Even if the dismemberment primarily concerns real estate such as a house, apartment or building, it may also apply to securities (securities portfolio, life insurance, money in a current account, etc.). These are specific cases since the usufructuary does not have the possibility of enjoying the good without consuming it. We are talking about quasi-usufruct.
The interest of a real estate dismemberment
This device allows » calmly anticipate the transmission of heritage. Thanks to real estate dismemberment, you keep the enjoyment of your property, and in particular the collection of rental income.
With regard to taxation, since 1er January 2018 and the new tax on real estate wealth, usufructuary and bare owner must each declare the value of their rights to the property in the event of inheritance. Children who inherit bare ownership of real estate must take the value of the property into account when declaring their real estate assets unless:
- the usufructuary parent has collected this usufruct as an inheritance or gift;
- the parents gave bare ownership of goods to their children during their lifetime. In this case, they alone declare the value of the property.
The age of the usufructuary must also be taken into account in the tax calculation of bare ownership.

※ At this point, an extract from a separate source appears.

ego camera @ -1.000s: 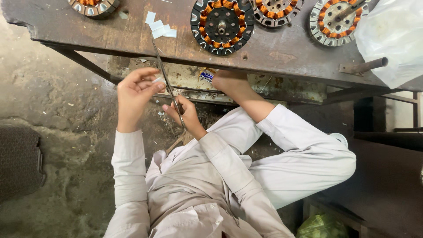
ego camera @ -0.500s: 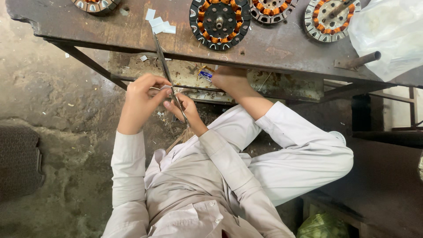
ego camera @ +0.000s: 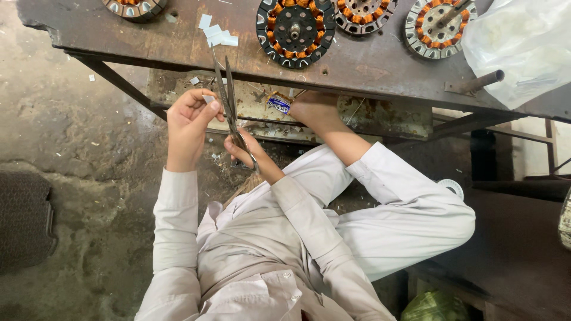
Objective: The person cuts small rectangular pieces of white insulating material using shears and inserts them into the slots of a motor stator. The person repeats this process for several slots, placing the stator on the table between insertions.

Bare ownership tax scale table
|Age of the usufructuary
||Tax value of bare ownership
|Over 91 years old
||90% of full ownership
| 81 to 90 years old
||80% of full ownership
|71 to 80 years old
||70% of full ownership
|61 to 70 years old
||60% of full ownership
|51 to 60 years old
||50% of full ownership
|41 to 50 years old
||40% of full ownership
|31 to 40 years old
||30% of full ownership
|From 21 to 30 years old
||20% of full ownership
||10% of full ownership
When to dismember a property?
Dismemberment can take place at two different stages:
- upon purchase of the property. It can be a temporary or life dismemberment. This solution can be used in a family context as well as for simple associates;
- in possession of the property. It is the life dismemberment that applies automatically. The family property will be passed on to the descendants. The children will not own the property until the parent dies.
Namely, to easily manage a dismemberment between parents and children, the real estate company or SCI represents a good solution.